Information shown Start Marker

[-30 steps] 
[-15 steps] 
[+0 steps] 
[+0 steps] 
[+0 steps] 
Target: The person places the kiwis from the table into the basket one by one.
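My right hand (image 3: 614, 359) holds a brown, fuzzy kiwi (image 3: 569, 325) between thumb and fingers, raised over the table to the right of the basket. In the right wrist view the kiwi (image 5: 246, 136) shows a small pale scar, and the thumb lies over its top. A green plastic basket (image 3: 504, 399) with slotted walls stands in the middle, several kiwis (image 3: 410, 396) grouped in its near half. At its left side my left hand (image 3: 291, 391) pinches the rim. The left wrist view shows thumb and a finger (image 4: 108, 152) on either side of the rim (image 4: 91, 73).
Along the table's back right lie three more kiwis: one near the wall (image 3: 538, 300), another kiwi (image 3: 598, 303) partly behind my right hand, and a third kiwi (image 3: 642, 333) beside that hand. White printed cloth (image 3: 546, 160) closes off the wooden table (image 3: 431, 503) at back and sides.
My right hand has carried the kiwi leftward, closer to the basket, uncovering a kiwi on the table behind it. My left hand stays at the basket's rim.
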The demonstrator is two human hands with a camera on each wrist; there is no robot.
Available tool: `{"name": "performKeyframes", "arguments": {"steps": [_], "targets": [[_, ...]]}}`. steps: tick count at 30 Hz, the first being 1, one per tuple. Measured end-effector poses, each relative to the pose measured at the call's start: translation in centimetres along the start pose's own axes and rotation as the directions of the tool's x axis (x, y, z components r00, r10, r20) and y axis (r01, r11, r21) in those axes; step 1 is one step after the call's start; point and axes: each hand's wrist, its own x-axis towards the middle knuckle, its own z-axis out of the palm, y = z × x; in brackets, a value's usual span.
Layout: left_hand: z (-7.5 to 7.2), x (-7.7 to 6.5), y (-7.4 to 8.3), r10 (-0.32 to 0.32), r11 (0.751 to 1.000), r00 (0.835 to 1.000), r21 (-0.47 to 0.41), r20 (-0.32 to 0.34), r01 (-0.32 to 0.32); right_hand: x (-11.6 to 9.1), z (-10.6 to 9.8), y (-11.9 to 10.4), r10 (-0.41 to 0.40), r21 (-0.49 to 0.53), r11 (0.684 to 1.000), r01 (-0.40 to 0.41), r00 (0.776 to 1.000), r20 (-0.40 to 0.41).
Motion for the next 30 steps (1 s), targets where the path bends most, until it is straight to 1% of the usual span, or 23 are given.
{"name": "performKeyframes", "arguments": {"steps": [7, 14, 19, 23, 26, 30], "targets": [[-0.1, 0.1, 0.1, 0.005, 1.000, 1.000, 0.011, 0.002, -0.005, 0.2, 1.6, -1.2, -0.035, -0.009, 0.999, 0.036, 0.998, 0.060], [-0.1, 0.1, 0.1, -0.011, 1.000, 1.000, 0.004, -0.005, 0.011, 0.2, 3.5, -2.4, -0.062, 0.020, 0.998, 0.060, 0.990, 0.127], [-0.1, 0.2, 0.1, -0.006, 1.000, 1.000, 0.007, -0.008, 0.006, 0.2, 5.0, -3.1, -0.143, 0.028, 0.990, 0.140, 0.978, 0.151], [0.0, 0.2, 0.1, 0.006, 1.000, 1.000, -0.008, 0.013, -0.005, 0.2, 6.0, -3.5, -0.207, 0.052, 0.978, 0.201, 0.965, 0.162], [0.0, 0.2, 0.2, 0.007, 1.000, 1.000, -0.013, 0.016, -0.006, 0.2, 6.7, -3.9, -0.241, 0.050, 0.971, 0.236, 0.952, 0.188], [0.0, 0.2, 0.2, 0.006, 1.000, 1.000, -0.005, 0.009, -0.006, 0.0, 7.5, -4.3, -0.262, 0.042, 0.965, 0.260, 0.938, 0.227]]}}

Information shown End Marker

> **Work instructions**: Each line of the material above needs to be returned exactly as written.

> **Response for this exercise**:
[-30 steps] 
[-15 steps] 
[+0 steps] 
[+0 steps] 
[+0 steps] 
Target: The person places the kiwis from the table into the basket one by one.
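My right hand (image 3: 614, 359) holds a brown, fuzzy kiwi (image 3: 569, 325) between thumb and fingers, raised over the table to the right of the basket. In the right wrist view the kiwi (image 5: 246, 136) shows a small pale scar, and the thumb lies over its top. A green plastic basket (image 3: 504, 399) with slotted walls stands in the middle, several kiwis (image 3: 410, 396) grouped in its near half. At its left side my left hand (image 3: 291, 391) pinches the rim. The left wrist view shows thumb and a finger (image 4: 108, 152) on either side of the rim (image 4: 91, 73).
Along the table's back right lie three more kiwis: one near the wall (image 3: 538, 300), another kiwi (image 3: 598, 303) partly behind my right hand, and a third kiwi (image 3: 642, 333) beside that hand. White printed cloth (image 3: 546, 160) closes off the wooden table (image 3: 431, 503) at back and sides.
My right hand has carried the kiwi leftward, closer to the basket, uncovering a kiwi on the table behind it. My left hand stays at the basket's rim.
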The demonstrator is two human hands with a camera on each wrist; there is no robot.
Available tool: `{"name": "performKeyframes", "arguments": {"steps": [_], "targets": [[_, ...]]}}`. steps: tick count at 30 Hz, the first being 1, one per tuple. Measured end-effector poses, each relative to the pose measured at the call's start: translation in centimetres along the start pose's own axes and rotation as the directions of the tool's x axis (x, y, z components r00, r10, r20) and y axis (r01, r11, r21) in those axes; step 1 is one step after the call's start; point and axes: each hand's wrist, its own x-axis towards the middle knuckle, its own z-axis out of the palm, y = z × x; in brackets, a value's usual span.
Layout: left_hand: z (-7.5 to 7.2), x (-7.7 to 6.5), y (-7.4 to 8.3), r10 (-0.32 to 0.32), r11 (0.751 to 1.000), r00 (0.835 to 1.000), r21 (-0.47 to 0.41), r20 (-0.32 to 0.34), r01 (-0.32 to 0.32); right_hand: x (-11.6 to 9.1), z (-10.6 to 9.8), y (-11.9 to 10.4), r10 (-0.41 to 0.40), r21 (-0.49 to 0.53), r11 (0.684 to 1.000), r01 (-0.40 to 0.41), r00 (0.776 to 1.000), r20 (-0.40 to 0.41).
Motion for the next 30 steps (1 s), targets where the path bends most, until it is straight to 1% of the usual span, or 23 are given.
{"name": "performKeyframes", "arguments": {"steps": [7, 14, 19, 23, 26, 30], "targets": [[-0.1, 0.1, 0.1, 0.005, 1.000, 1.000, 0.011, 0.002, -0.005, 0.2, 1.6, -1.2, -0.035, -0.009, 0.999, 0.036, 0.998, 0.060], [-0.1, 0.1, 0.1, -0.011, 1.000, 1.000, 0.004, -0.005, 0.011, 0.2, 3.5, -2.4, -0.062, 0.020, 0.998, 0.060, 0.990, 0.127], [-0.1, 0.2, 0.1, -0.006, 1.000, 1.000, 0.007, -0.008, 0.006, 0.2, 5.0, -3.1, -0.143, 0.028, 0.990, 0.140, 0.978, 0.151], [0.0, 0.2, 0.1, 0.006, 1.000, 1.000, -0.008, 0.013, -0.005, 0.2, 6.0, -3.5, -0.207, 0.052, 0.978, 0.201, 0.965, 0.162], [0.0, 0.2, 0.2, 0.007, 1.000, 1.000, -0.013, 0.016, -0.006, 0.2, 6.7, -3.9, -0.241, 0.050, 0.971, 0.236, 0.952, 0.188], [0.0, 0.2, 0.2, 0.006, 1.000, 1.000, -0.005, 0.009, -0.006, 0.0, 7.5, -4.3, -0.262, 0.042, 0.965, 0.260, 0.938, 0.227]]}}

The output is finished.